Leider zeichnen sich die Charaktere insgesamt durch simple Einseitigkeit aus. Zudem sind sie bereits aus zahlreichen anderen Filmen bekannten Figuren deutlich ähnlicher, als ihnen gut tut. Bolt steht als klassische Heldenfigur in der Tradition von Buzz Lightyear, der in „Toy Story“ erkennen musste, dass er nur ein Spielzeug und kein echter Superheld ist. Die Katze Mittens, die sich Bolt nur widerwillig anschließt, ähnelt der Krabbe Sebastian aus „Arielle, die Meerjungfrau“, der an den Abenteuern der Königtochter auch nur zwangsweise teilnimmt, um auf sie aufzupassen. Dennoch beweisen Bolt und seine Kumpanen, dass man auch auf ausgetretenen Pfaden unterhaltsame Abenteuer erleben kann.
Der Hamster Dino, der in der englischen Originalfassung Rhino heißt und dessen Namensänderung keinen offensichtlichen Sinn macht, ist hingegen wirklich originell. Wenn er in seinem durchsichtigen Gummiball umherläuft, ist das zum Kugeln komisch. Das fernsehsüchtige Nagetier kennt und liebt Bolts TV-Serie und hält dessen Kräfte für ebenso real wie der Serienheld selbst. Wagemutig wächst der Hamster über sich und seine Plastikkugel hinaus, während Mittens hartnäckig versucht, ihre beiden Mitstreiter auf den harten Boden der Realität zurückzuholen. Ähnlich komisch sind die Tauben-Trios, denen Bolt auf seiner abenteuerlichen Reise von New York zurück nach Los Angeles begegnen. Sie karikieren jeweils regionale Stereotype (es gibt etwa New Yorker- oder Südstaatler-Tauben) und verdrehen ihre kleinen Köpfchen dabei genauso niedlich, wie es ihre Vorbilder aus Fleisch und Federn auf den Straßen unzähliger Großstädte tun.

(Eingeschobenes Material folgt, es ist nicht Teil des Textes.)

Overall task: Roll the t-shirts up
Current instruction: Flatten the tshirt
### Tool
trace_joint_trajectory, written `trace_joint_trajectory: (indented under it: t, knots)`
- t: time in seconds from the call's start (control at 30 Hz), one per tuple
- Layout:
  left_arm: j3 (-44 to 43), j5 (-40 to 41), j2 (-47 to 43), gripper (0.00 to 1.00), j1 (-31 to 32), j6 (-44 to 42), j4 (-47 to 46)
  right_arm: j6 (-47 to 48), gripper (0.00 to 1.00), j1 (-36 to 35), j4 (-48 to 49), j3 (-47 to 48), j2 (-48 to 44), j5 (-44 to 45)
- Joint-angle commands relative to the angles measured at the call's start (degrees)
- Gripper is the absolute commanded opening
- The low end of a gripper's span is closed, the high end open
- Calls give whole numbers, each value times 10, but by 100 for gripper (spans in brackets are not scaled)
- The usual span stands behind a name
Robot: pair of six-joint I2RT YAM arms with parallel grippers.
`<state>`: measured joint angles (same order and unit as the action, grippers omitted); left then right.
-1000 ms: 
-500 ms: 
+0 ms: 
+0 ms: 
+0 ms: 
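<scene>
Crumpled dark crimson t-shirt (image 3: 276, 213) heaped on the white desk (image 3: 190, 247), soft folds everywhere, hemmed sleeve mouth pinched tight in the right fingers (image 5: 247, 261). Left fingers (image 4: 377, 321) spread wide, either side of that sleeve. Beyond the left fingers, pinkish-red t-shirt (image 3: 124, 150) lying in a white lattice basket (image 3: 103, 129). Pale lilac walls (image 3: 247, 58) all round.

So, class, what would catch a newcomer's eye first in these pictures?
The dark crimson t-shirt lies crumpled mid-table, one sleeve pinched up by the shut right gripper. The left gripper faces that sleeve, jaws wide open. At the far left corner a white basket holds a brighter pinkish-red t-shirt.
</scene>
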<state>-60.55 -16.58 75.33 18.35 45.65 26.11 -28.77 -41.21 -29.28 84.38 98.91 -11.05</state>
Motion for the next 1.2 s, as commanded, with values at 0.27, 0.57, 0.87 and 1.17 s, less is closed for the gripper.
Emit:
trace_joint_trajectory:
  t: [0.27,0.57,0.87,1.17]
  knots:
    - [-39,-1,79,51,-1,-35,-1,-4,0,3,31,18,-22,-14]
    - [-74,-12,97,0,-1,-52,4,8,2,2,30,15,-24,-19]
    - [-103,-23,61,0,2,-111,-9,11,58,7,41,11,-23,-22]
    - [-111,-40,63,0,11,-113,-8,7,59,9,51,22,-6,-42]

Die Synchronsprecher Christian Tramitz (Der Schuh des Manitu) als Bolt, Vera Teltz als Mittens und Axel Stein (Tell) als Dino, tragen ihren Teil dazu bei, den Dialogwitz des Originals in die deutsche Fassung hinüberzuretten. Der Humor ist dabei voll auf Familienfreundlichkeit ausgelegt und fällt deshalb weniger subtil und schnörkelloser als etwa in Shrek oder Findet Nemo aus. Die Story ist vorhersehbar, was aber dem Sehvergnügen keinen Abbruch tut. Außerdem ist angenehm, dass die Autoren Dan Fogelman (Cars) und Chris Williams („Mulan“) sich mit dem üblichen Disney-Pathos zurückhalten und beim Happy End nicht allzu sehr auf die Tränendrüse drücken.
Fazit: Abgesehen von verschmerzbaren Längen gelingt Disney mit „Bolt“ ein hervorragender Start ins Filmjahr 2009. Die Animationen sind schön anzusehen und makellos umgesetzt. Auch die Synchronsprecher haben einen ordentlichen Job gemacht. So erweist sich „Bolt“ auch ohne bahnbrechende cineastische Errungenschaften als unterhaltsamer Spaß für die ganze Familie.